[WHAT IS EXPECTED]
Copy each line of the listing below exactly and drop the images.

[DATA SECTION]
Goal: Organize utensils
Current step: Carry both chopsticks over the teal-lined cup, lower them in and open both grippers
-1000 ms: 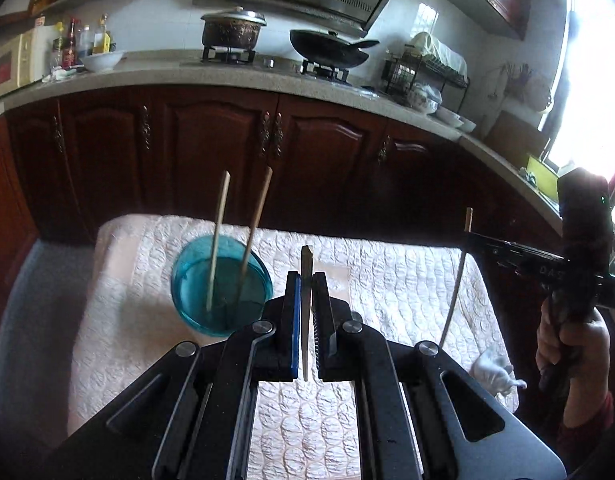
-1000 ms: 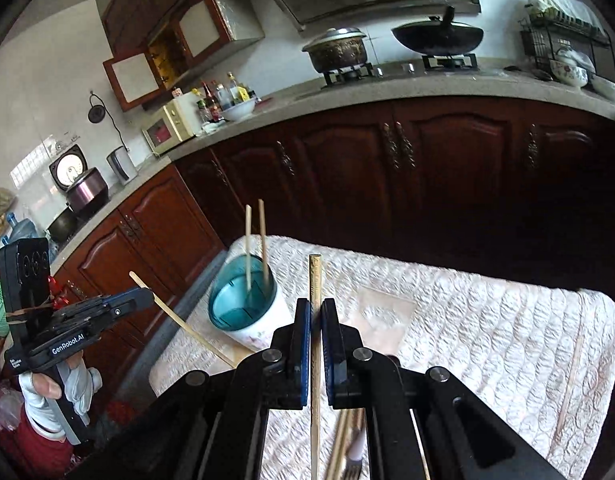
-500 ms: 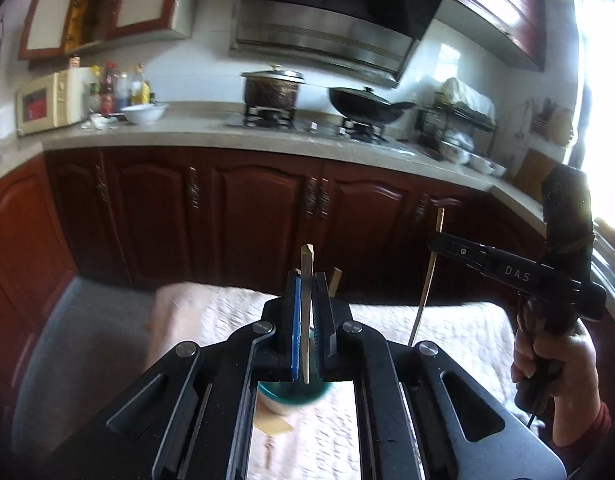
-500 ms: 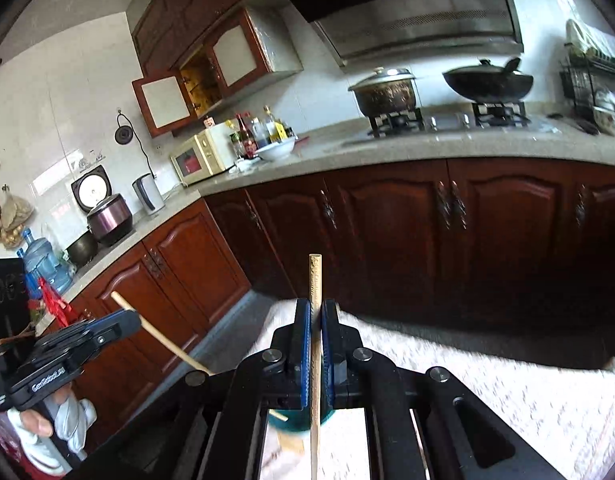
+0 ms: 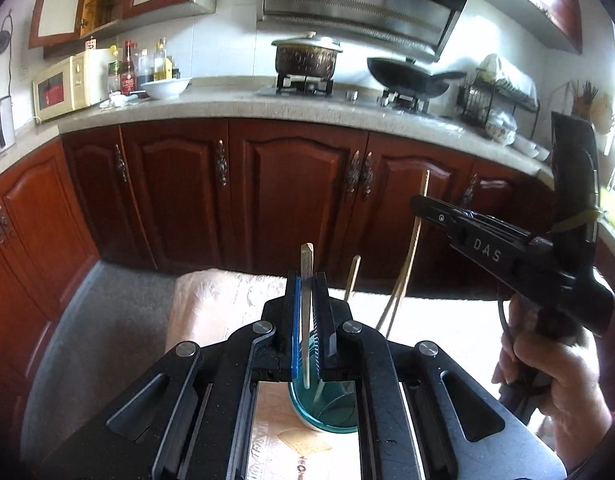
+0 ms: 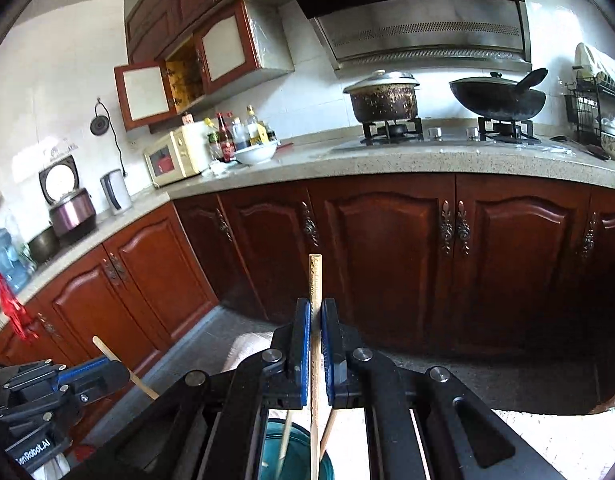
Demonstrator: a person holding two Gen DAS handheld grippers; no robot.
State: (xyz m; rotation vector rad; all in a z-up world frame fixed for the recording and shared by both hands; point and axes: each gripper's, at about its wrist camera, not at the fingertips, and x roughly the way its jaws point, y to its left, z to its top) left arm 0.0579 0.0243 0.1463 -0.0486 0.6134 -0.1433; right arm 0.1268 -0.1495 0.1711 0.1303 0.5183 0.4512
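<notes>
Chopstick point(image 5: 306, 312) pinched upright in left gripper point(image 5: 306, 320), tip hanging just over the teal cup point(image 5: 327, 408) at 6 o'clock, likely lined up for a drop-in. Right gripper point(image 6: 315, 344) clamps a second chopstick point(image 6: 315, 292) the same way, above the same cup point(image 6: 295, 456). Two sticks already lean inside. All slim, pale wood; the cup is translucent plastic, round. Beneath is a quilted cream cloth point(image 5: 227, 300). Glossy carved cabinets point(image 5: 291, 200) at 12 o'clock.
</notes>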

[SOLUTION TO THIS EXERCISE]
Goal: Organize utensils
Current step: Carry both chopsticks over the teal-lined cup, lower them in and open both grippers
-1000 ms: 
-1000 ms: 
-500 ms: 
-500 ms: 
+0 ms: 
+0 ms: 
Demonstrator: a person holding two Gen DAS handheld grippers; no robot.
State: (xyz m; rotation vector rad; all in a z-up world frame fixed for the recording and shared by both hands; point and axes: each gripper's, at about its wrist camera, not at the fingertips, and x roughly the way its jaws point, y to its left, z to its top) left arm 0.0579 0.0243 0.1463 -0.0486 0.6134 -0.1433; right arm 0.1268 -0.1495 0.1711 0.1303 0.5183 0.4512
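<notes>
Chopstick point(image 5: 306, 312) pinched upright in left gripper point(image 5: 306, 320), tip hanging just over the teal cup point(image 5: 327, 408) at 6 o'clock, likely lined up for a drop-in. Right gripper point(image 6: 315, 344) clamps a second chopstick point(image 6: 315, 292) the same way, above the same cup point(image 6: 295, 456). Two sticks already lean inside. All slim, pale wood; the cup is translucent plastic, round. Beneath is a quilted cream cloth point(image 5: 227, 300). Glossy carved cabinets point(image 5: 291, 200) at 12 o'clock.
</notes>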

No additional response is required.